→ **WHAT IS BEING ASKED**
When the listing has been read, print it out again in full, word for word.

→ **DATA**
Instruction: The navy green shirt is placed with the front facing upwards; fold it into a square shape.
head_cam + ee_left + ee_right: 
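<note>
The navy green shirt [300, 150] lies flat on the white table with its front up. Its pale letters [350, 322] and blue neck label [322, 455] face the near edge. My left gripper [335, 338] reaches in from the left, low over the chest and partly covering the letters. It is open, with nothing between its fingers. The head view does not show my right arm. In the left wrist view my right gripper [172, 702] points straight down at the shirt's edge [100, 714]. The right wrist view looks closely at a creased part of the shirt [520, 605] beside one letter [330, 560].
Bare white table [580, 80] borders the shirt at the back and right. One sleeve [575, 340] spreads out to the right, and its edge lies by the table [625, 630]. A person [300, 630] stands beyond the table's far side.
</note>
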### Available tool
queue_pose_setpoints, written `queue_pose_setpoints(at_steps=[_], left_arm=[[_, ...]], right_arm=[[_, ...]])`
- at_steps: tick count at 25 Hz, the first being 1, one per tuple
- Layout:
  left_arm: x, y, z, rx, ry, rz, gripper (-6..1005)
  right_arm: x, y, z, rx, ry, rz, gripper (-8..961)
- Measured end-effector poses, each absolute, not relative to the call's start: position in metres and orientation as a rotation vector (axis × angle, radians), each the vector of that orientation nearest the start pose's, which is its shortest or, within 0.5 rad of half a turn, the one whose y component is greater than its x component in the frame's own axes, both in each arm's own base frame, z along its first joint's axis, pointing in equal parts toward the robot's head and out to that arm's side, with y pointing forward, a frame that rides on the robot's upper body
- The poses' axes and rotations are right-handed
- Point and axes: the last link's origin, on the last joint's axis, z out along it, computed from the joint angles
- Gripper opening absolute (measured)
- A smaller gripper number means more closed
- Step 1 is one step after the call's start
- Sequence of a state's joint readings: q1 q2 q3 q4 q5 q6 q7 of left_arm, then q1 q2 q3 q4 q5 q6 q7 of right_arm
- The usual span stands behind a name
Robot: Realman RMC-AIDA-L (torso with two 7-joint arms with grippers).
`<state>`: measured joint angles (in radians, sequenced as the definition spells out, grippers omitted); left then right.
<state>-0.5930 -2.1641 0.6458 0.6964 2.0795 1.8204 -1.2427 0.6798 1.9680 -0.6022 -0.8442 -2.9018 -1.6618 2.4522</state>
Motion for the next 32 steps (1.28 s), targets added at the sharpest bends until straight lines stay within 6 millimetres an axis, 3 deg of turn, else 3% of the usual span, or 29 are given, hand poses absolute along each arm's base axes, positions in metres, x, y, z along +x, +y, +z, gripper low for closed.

→ **ANSWER SECTION**
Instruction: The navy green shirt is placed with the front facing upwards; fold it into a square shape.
head_cam + ee_left + ee_right: 
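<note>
The navy green shirt [300, 150] lies flat on the white table with its front up. Its pale letters [350, 322] and blue neck label [322, 455] face the near edge. My left gripper [335, 338] reaches in from the left, low over the chest and partly covering the letters. It is open, with nothing between its fingers. The head view does not show my right arm. In the left wrist view my right gripper [172, 702] points straight down at the shirt's edge [100, 714]. The right wrist view looks closely at a creased part of the shirt [520, 605] beside one letter [330, 560].
Bare white table [580, 80] borders the shirt at the back and right. One sleeve [575, 340] spreads out to the right, and its edge lies by the table [625, 630]. A person [300, 630] stands beyond the table's far side.
</note>
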### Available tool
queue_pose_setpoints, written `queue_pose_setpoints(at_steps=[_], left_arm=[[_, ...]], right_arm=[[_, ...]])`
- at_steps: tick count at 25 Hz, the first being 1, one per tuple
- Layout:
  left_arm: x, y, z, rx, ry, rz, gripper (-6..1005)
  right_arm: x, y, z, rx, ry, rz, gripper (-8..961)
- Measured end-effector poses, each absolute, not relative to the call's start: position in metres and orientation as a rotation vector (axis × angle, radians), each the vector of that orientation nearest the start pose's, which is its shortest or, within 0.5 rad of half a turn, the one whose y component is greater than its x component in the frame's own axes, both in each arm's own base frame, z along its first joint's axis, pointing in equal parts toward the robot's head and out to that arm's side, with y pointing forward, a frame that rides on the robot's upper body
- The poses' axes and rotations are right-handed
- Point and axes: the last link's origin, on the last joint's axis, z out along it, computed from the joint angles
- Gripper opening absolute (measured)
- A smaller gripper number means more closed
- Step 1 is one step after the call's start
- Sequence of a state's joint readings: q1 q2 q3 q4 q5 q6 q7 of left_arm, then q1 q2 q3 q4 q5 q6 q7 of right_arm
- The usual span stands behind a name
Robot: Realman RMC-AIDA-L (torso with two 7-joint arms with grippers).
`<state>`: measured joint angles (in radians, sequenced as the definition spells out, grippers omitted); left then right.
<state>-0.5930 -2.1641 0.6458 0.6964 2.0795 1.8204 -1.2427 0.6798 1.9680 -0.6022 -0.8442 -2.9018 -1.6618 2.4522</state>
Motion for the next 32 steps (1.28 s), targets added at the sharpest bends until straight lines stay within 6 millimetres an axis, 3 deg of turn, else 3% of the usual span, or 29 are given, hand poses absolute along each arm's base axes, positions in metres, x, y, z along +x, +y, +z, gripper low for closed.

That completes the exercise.